Depuis, Roger n'écrit plus. La connivence des critiques a eu raison de l'artiste. Voilà comment la France perd ses écrivains. Une bien triste histoire en vérité.»

Oncle Guillaume prit son imperméable et se leva brusquement. On eut à peine le temps de réaliser qu'il faisait déjà sonner la clochette de la porte d'entrée et disparaissait dans le brouillard du soir. On resta épingles au bistrot comme des papillons sonnés.
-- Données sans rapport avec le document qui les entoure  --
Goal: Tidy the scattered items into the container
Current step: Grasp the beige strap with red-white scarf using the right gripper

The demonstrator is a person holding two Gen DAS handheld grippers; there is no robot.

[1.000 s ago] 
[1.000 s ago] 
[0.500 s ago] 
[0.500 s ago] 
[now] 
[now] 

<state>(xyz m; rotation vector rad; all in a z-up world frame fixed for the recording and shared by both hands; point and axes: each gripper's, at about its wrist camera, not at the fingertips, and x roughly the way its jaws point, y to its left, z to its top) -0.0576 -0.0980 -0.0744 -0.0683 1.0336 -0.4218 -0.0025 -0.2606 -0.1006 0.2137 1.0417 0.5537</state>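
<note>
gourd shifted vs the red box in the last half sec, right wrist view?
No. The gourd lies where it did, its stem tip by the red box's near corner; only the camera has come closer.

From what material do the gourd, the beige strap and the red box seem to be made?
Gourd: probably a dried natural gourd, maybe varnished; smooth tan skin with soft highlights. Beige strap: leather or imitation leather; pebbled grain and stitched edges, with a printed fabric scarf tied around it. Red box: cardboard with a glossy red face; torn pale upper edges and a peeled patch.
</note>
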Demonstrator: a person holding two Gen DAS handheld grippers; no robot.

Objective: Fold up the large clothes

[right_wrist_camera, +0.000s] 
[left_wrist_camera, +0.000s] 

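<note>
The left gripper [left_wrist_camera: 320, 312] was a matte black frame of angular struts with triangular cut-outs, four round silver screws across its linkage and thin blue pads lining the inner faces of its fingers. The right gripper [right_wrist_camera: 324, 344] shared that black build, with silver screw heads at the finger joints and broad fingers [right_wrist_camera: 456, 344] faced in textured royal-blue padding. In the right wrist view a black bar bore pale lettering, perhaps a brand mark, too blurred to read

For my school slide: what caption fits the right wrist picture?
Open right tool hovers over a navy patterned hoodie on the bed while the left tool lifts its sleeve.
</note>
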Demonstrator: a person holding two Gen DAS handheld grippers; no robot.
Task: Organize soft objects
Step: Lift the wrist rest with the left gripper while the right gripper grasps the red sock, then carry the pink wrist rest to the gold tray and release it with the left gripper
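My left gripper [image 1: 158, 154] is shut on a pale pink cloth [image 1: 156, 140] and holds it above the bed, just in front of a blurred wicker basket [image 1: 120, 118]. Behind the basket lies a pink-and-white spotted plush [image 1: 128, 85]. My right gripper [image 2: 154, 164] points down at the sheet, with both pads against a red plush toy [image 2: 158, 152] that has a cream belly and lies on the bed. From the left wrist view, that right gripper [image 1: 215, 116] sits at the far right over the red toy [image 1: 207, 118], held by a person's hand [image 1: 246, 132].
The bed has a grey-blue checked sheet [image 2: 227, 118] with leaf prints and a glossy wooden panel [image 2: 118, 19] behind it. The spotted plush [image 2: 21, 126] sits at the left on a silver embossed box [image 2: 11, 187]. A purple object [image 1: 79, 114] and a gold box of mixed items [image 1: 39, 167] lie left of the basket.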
Le facteur fut le premier à parler.

«Waouh, on l'a vexé ou quoi?

– Il est fantasque», soupira l'instituteur.

Le patron faisait de gros yeux à sa femme: «Partir comme ça! Michelle, ils datent de quand, tes lardons? T'aurais pas un peu forcé la date limite?»

Nous étions désemparés comme Cendrillon à l'heure du crime. Chacun se trouva des prétextes pour rentrer au plus vite. Sur le pas de la porte, l'instituteur déclara:

«Si ça dépendait de moi, je sucrerais Hemingway des programmes scolaires.»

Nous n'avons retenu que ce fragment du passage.